=== Exercise requirements ===
Only an exact repeat of the listing, without its images, counts as the answer.
Start of Collected material
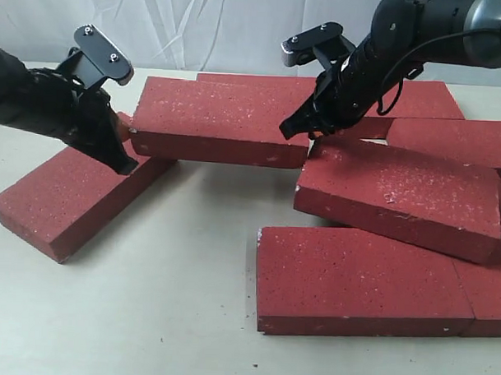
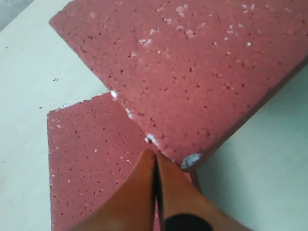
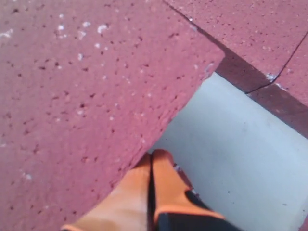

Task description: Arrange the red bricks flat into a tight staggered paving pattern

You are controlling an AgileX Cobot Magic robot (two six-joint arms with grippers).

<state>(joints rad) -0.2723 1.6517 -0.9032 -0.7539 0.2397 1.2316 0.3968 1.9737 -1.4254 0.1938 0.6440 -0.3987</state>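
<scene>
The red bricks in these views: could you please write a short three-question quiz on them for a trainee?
1. True or false: the left gripper has its jaws wide open.
2. Multiple choice: the left end of the raised brick between the two arms lies over A) a metal stand, B) another brick, C) a tray.
3. Fill in: the right-hand brick, just below the right gripper in the exterior view, lies ___, not flat.

Key:
1. False. The jaws are shut.
2. B. It overlaps the left brick.
3. Tilted.
</scene>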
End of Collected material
=== Result of this task ===
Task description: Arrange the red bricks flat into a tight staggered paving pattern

You are controlling an AgileX Cobot Magic robot (two six-joint arms with grippers).

<state>(joints rad) -0.2723 1.6517 -0.9032 -0.7539 0.2397 1.2316 0.3968 1.9737 -1.4254 0.1938 0.6440 -0.3987</state>
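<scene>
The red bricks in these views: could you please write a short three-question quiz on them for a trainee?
1. True or false: the left gripper has its jaws wide open.
2. Multiple choice: the left end of the raised brick between the two arms lies over A) a metal stand, B) another brick, C) a tray.
3. Fill in: the right-hand brick, just below the right gripper in the exterior view, lies ___, not flat.

Key:
1. False. The jaws are shut.
2. B. It overlaps the left brick.
3. Tilted.
</scene>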

No additional output is required.